** What the task requires **
Once the line containing "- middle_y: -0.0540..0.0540" is found in the entries below, restate it and each following line word for word, stopping after the line containing "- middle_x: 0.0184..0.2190".

[Provided records — start]

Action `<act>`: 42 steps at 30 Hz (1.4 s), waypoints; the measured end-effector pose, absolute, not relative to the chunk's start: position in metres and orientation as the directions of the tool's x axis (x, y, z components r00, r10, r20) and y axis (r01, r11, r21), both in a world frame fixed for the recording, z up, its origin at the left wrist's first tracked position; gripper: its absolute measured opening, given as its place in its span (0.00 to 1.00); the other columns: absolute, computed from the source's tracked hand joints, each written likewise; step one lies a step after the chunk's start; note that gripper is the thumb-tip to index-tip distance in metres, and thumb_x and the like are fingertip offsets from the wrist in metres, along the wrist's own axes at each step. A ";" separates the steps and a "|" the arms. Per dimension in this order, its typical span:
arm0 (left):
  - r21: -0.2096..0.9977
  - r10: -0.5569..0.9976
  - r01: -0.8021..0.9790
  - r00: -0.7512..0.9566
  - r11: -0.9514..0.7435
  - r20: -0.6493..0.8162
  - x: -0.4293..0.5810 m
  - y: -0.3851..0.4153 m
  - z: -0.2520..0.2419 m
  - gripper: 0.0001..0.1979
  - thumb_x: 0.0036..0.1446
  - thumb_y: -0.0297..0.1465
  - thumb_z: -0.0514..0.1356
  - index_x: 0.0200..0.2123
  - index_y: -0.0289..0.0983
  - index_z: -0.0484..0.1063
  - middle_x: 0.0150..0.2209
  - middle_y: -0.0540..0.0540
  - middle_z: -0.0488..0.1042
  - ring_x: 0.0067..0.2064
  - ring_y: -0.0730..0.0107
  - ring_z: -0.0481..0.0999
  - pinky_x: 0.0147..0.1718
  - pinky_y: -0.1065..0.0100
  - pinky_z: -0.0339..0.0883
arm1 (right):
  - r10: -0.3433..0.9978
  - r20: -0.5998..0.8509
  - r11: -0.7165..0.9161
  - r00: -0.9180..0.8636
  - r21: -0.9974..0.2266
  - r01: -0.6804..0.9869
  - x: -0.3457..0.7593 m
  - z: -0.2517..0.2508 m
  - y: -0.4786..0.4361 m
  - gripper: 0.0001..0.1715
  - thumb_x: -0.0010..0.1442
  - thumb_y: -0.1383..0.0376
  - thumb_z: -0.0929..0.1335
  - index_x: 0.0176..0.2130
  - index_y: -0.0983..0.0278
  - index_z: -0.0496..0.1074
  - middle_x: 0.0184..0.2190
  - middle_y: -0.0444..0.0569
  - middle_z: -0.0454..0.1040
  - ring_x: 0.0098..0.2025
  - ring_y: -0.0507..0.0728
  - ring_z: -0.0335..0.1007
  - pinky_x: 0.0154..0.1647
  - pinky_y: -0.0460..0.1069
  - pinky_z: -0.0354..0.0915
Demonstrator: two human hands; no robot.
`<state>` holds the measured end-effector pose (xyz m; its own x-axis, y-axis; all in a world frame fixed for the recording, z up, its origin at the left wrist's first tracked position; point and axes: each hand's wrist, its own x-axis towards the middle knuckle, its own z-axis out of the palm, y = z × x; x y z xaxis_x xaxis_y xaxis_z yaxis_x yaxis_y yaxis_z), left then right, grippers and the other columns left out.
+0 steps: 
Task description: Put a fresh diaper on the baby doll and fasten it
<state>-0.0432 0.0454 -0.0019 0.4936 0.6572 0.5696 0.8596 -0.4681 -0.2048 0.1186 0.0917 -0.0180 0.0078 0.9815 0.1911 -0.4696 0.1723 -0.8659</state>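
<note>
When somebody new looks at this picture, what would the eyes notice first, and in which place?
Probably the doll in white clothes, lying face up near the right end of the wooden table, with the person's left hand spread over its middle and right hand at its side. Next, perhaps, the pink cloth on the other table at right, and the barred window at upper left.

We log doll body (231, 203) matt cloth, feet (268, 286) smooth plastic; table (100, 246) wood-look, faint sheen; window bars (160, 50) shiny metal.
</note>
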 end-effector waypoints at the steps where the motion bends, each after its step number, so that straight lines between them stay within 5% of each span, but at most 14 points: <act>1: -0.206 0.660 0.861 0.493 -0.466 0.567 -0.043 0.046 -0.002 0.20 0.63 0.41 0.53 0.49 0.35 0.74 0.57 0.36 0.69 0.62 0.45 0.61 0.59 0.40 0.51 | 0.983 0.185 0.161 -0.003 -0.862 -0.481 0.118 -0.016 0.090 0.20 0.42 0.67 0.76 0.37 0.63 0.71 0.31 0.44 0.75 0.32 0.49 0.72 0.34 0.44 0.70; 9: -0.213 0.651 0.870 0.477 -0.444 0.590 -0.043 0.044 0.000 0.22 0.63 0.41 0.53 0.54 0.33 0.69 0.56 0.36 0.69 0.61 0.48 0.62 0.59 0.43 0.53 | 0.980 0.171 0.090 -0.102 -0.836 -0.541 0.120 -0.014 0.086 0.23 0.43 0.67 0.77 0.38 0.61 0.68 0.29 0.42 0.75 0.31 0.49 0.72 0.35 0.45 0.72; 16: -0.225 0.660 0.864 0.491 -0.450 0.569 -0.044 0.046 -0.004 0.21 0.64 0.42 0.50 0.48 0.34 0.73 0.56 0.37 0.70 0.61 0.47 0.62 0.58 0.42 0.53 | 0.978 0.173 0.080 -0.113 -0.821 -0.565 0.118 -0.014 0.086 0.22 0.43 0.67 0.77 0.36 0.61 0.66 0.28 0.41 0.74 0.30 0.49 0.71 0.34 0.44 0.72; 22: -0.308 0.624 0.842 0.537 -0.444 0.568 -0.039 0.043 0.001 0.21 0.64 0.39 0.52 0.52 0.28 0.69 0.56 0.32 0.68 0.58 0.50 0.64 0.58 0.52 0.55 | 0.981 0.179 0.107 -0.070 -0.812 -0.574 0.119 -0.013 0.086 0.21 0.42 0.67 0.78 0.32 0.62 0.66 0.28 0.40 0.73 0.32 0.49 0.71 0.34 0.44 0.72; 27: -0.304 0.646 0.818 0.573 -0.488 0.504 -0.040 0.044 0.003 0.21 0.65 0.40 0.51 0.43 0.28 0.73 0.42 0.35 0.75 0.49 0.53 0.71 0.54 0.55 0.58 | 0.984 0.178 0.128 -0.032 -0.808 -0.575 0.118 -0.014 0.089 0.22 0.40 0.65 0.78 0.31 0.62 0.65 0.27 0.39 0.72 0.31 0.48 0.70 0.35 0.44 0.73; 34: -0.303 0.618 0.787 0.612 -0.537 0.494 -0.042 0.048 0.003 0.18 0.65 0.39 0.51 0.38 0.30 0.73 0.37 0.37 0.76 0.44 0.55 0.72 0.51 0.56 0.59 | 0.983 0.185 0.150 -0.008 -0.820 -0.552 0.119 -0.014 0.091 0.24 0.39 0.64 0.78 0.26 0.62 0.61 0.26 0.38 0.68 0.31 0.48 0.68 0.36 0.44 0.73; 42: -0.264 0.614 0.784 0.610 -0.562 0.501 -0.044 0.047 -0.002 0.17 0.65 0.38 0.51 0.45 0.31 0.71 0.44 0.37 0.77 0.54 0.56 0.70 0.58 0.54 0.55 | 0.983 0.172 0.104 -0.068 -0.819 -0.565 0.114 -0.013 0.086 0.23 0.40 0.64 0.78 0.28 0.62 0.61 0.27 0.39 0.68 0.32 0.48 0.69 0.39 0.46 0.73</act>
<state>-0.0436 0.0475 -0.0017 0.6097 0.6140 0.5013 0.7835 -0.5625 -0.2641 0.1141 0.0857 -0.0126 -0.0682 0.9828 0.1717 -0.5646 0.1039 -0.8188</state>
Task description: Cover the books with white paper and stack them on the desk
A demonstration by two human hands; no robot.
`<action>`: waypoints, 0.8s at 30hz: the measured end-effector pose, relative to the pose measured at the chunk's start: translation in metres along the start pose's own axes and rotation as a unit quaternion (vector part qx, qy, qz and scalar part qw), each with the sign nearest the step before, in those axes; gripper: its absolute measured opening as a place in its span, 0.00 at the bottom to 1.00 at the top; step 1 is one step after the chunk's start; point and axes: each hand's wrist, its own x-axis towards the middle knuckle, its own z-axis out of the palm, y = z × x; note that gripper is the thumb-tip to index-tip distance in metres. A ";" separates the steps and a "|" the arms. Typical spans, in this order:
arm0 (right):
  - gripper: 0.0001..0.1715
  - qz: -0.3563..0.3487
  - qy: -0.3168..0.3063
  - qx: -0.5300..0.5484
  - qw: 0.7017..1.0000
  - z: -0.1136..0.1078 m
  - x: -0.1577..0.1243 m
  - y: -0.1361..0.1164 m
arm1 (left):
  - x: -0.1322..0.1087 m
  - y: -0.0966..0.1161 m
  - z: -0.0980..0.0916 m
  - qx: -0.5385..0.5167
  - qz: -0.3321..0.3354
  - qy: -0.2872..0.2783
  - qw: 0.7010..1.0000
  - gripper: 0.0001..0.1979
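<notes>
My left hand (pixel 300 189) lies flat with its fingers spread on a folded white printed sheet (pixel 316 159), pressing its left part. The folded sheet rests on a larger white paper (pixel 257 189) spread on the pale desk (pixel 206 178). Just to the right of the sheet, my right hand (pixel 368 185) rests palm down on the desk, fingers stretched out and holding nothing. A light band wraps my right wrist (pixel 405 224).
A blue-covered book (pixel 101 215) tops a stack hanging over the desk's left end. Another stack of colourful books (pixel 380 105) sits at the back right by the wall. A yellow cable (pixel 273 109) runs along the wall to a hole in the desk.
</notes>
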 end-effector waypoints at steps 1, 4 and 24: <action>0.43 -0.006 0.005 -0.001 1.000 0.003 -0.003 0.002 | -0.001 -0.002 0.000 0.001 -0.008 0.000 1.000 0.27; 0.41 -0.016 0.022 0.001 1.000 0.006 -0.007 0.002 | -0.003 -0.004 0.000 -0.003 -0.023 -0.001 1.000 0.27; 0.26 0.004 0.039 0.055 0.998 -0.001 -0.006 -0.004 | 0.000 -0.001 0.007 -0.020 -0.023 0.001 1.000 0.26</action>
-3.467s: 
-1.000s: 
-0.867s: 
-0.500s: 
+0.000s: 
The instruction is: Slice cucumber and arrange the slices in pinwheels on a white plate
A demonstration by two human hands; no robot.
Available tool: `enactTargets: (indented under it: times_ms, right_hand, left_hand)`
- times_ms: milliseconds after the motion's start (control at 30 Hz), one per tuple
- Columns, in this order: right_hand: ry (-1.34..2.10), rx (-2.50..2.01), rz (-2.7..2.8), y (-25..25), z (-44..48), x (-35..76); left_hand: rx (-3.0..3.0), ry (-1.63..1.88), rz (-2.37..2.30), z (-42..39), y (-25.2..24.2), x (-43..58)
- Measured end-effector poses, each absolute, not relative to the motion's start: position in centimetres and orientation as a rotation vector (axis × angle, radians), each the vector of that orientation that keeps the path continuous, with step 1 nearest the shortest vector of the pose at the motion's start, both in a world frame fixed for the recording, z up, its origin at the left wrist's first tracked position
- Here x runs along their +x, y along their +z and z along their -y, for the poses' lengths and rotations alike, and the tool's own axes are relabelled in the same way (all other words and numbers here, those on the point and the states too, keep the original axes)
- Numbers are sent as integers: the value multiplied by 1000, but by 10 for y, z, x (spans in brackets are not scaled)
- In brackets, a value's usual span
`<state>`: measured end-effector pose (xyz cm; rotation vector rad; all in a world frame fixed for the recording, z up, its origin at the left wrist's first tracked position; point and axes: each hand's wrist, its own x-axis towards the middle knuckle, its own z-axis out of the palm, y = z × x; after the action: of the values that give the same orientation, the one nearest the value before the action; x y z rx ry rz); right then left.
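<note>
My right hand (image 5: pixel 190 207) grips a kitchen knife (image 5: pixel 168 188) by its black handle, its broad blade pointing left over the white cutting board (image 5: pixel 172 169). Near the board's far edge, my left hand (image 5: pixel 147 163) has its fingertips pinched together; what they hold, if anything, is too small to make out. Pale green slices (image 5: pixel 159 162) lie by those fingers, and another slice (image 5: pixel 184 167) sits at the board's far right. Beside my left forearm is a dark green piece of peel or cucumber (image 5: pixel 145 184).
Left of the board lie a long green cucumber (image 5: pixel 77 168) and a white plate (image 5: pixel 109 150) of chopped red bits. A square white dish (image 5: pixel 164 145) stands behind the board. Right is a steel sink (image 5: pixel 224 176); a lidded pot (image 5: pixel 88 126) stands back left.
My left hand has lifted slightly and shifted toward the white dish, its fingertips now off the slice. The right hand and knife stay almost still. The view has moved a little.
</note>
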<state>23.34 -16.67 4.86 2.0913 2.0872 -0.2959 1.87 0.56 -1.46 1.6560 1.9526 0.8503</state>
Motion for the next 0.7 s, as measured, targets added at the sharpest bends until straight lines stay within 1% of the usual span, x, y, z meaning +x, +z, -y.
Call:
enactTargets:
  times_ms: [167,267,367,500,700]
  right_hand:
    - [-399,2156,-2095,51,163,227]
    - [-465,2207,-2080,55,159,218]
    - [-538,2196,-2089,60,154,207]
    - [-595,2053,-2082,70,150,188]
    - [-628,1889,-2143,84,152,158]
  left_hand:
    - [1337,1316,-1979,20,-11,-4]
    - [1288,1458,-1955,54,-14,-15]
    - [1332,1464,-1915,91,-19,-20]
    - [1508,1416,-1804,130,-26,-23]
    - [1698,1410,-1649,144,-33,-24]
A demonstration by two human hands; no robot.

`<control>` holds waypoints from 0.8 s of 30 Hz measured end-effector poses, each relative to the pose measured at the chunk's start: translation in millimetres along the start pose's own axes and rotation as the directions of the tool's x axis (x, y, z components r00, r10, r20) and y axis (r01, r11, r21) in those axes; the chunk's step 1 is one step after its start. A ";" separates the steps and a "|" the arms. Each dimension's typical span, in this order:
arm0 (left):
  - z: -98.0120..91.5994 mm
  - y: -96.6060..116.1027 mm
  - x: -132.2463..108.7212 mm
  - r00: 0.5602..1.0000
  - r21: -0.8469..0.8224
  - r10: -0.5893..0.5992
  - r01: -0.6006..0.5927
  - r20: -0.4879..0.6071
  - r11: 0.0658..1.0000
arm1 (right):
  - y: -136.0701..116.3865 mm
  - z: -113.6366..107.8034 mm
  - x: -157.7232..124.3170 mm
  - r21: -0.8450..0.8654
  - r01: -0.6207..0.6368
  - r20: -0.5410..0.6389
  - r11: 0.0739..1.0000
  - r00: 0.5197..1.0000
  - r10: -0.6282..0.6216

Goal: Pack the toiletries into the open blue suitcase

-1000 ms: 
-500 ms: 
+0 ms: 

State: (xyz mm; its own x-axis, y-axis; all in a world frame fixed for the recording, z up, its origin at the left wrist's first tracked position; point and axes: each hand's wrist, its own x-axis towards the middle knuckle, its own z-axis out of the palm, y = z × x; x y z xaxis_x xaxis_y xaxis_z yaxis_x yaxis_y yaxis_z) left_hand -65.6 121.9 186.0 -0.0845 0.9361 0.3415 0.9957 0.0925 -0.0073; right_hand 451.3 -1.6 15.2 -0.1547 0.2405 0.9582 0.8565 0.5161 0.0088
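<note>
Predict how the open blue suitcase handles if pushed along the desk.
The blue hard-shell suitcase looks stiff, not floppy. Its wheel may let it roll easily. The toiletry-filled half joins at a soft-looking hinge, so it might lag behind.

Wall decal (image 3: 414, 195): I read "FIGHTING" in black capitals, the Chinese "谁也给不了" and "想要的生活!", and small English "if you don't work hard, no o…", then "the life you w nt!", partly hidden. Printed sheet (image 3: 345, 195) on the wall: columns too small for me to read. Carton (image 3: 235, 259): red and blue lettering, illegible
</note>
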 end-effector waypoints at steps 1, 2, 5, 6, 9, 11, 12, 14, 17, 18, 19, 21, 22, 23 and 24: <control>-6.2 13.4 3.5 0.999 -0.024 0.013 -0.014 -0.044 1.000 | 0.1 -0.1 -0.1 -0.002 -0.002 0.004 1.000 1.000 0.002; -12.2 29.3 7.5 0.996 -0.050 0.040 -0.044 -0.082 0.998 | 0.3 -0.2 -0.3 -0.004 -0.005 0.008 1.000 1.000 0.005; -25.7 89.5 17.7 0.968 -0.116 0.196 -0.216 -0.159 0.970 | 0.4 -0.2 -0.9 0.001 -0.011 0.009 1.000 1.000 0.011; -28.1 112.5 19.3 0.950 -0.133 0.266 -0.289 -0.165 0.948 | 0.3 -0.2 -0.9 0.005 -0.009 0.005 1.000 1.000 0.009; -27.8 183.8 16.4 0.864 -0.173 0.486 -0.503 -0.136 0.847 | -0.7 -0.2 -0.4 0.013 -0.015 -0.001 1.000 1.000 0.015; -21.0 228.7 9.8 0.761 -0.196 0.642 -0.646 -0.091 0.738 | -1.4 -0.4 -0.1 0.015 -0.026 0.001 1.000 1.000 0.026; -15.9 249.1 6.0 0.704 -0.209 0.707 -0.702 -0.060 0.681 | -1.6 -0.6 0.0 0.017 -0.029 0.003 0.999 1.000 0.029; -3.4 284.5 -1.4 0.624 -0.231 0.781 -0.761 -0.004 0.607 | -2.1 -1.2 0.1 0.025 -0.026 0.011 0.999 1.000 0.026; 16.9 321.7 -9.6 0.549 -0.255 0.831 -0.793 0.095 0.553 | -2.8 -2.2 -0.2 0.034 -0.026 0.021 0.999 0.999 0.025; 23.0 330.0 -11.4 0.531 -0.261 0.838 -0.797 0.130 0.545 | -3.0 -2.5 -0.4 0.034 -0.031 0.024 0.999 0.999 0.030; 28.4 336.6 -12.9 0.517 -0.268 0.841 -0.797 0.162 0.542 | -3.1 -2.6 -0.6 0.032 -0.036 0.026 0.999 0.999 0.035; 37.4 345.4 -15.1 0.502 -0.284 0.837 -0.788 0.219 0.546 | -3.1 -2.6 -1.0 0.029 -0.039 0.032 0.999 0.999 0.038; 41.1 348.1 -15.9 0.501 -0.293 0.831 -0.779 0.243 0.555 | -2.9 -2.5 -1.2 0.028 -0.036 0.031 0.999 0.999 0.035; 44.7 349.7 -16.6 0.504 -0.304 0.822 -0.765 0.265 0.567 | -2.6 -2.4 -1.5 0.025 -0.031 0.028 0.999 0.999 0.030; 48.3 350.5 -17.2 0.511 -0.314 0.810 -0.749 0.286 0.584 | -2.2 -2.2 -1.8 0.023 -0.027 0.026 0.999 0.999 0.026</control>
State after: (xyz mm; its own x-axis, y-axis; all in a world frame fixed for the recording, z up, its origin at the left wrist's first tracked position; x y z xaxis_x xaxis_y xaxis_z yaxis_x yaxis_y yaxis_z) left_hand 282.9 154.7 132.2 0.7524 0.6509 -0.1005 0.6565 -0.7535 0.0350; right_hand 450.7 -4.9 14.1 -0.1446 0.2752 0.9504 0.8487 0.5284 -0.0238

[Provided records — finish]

** Answer box **
  - middle_y: -0.0540..0.0540
  - middle_z: -0.0488..0.1042
  - ring_x: 0.0067..0.2064
  - ring_y: -0.0730..0.0107
  - ring_z: -0.0481..0.0999
  - pinky_x: 0.0147..0.1718
  - pinky_y: -0.1065..0.0100
  - pinky_z: -0.0339..0.0883
arm1 (right):
  - r10: -0.3433..0.9978
  - r20: -0.5998..0.8509
  - r11: -0.7165..0.9161
  - r00: -0.9180..0.8636
  - r21: -0.9974..0.2266
  - r01: -0.6804..0.9869
  - x: -0.3457..0.7593 m
  - z: -0.2517..0.2508 m
  - y: -0.4786..0.4361 m
  - gripper: 0.0001..0.1715
  - thumb_x: -0.0010..0.1442
  - thumb_y: -0.1383..0.0376
  - thumb_z: -0.0929..0.1335
  - index_x: 0.0176..0.2130
  - index_y: -0.0983..0.0278
  - index_z: -0.0496..0.1074
  - middle_x: 0.0184..0.2190

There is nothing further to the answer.